What the task requires :: Report the count of lines holding "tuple" in the records, with no other words.

================

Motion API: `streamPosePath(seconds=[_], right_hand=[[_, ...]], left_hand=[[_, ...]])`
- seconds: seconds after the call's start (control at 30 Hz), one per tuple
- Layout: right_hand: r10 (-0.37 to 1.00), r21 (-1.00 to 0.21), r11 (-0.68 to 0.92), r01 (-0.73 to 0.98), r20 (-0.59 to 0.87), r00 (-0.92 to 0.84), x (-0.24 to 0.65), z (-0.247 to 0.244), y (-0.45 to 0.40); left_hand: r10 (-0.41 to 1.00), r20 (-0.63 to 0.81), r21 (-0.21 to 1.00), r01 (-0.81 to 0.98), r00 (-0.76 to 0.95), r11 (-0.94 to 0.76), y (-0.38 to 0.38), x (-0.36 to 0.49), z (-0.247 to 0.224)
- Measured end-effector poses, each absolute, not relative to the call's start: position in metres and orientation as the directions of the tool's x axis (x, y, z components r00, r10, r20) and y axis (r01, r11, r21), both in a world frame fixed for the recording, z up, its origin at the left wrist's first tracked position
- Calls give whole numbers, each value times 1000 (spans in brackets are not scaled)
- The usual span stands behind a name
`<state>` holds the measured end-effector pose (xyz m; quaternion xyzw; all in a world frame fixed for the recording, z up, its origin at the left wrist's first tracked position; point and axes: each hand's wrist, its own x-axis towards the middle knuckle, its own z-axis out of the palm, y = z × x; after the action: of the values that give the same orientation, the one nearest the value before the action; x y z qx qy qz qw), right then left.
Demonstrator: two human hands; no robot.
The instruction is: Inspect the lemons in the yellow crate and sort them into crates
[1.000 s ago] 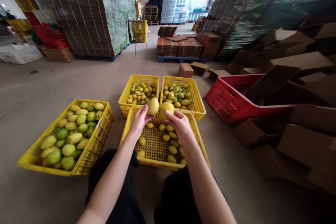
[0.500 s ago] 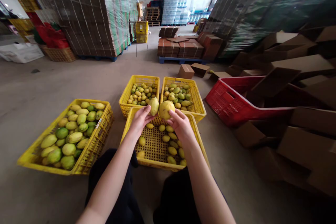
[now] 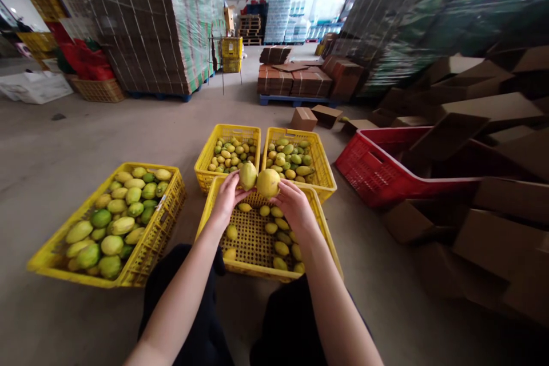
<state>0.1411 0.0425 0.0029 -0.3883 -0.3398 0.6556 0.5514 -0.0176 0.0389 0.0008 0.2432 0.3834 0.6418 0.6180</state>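
My left hand (image 3: 225,201) is closed around a greenish-yellow lemon (image 3: 247,175), held upright. My right hand (image 3: 295,206) grips a rounder yellow lemon (image 3: 268,183) close beside it. Both fruits are up above the far rim of the near yellow crate (image 3: 257,267). Inside that crate several lemons (image 3: 281,248) lie mostly along the right side, with a few on the left and far side. My right forearm hides part of the crate's right side.
Two yellow crates, one far left (image 3: 227,127) and one far right (image 3: 328,168), hold more lemons. A fuller yellow crate (image 3: 154,240) stands at left. To the right are a red crate (image 3: 364,174) and piled cardboard boxes (image 3: 501,234). Flattened cartons (image 3: 295,80) sit on a blue pallet.
Both hands have shifted slightly left with their lemons. The right lemon sits a little lower and has been turned somewhat. The crates look the same.
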Motion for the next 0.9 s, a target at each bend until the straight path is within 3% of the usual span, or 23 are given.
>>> streamPosePath(seconds=[0.1,0.33,0.7,0.9], right_hand=[[983,-875,-177,-450,-139,-116,140,5,42],[971,-833,-213,-511,-121,-207,140,9,40],[900,-700,-412,-584,-213,-380,142,10,43],[908,-603,-417,-680,-252,-334,139,0,46]], left_hand=[[979,-158,840,-538,-131,64,38,-17,2],[981,-192,932,-308,29,192,35,-20,3],[950,-288,916,-255,125,311,34,-16,2],[962,-229,923,-279,149,263,32,-13,0]])
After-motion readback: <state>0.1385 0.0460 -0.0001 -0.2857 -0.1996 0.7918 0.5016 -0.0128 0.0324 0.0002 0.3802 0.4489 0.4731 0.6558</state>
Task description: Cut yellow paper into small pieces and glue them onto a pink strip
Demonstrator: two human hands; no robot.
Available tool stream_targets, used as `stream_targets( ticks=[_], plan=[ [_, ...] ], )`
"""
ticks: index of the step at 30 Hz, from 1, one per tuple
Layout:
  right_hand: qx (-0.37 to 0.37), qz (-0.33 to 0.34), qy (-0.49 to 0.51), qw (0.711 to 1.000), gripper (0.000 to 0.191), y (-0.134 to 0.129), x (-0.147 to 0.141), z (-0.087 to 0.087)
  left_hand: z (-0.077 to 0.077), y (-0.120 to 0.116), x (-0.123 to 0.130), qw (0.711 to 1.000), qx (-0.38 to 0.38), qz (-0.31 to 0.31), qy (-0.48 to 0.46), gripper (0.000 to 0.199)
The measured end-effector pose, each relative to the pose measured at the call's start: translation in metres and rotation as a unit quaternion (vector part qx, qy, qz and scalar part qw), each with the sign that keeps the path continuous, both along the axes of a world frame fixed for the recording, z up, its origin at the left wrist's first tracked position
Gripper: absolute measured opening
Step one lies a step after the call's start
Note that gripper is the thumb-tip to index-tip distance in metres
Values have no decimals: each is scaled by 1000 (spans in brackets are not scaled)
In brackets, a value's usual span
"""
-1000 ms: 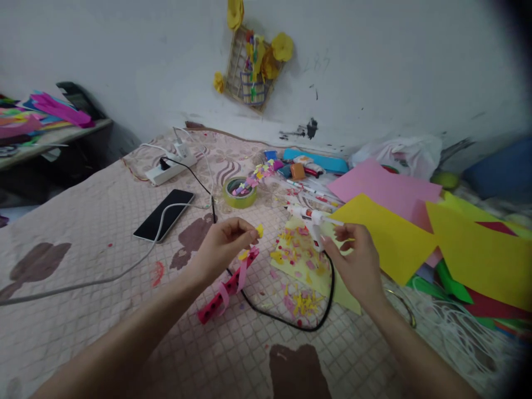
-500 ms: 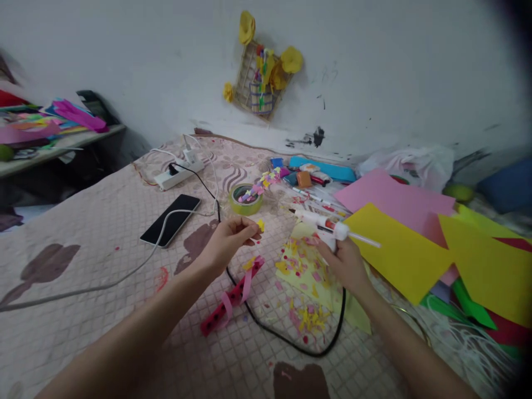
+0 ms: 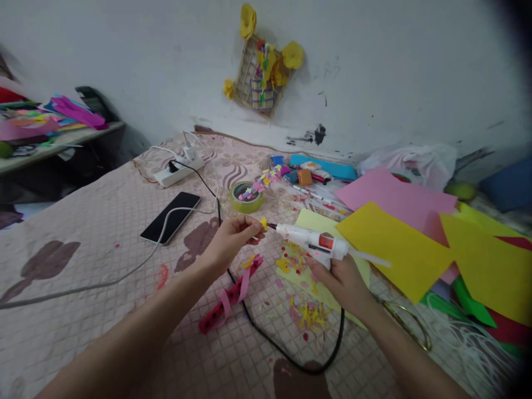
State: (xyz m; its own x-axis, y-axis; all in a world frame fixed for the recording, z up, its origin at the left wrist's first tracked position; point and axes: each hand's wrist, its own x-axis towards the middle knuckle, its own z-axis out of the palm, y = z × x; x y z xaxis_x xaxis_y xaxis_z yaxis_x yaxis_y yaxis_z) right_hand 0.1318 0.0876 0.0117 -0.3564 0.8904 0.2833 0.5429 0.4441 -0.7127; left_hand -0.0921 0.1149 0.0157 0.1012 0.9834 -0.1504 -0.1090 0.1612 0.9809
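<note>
Between the fingertips of my left hand [image 3: 233, 238] is a small yellow paper piece [image 3: 264, 223], its exact shape too small to make out. My right hand [image 3: 343, 280] grips a white hot glue gun [image 3: 311, 238] by its handle. The gun's dark nozzle points left and meets the yellow piece or lies just beside it. Below my left hand rests a red strip [image 3: 220, 311] with dark dots, wound with pink ribbon [image 3: 244, 285]. Yellow and pink paper scraps [image 3: 311, 317] lie under the gun, partly on a pale yellow sheet [image 3: 320, 221].
A black cord [image 3: 266, 337] loops across the table from the power strip [image 3: 178, 173]. Left of my hand lies a phone [image 3: 170, 218]; beyond stands a tape roll [image 3: 245, 205]. Yellow sheets [image 3: 394, 249] and a pink sheet [image 3: 394, 199] cover the right side, near metal scissors handles [image 3: 409, 324].
My right hand has brought the glue gun left and slightly down, so its nozzle is now at the yellow piece. My left hand has barely moved.
</note>
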Motion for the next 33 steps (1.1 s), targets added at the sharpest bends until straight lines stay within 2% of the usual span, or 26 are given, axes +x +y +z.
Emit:
stream_targets(
  ticks=[33],
  plan=[
    [0, -7, -8, 1000, 9, -2, 2, -4, -8, 2, 0, 1000, 9, -11, -16, 15]
  ],
)
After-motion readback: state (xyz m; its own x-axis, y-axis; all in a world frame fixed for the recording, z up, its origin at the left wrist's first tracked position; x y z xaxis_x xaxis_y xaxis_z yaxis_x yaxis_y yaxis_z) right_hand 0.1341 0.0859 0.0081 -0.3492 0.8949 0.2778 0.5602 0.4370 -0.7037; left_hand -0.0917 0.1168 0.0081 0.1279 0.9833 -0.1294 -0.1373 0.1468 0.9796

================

Written response :: 2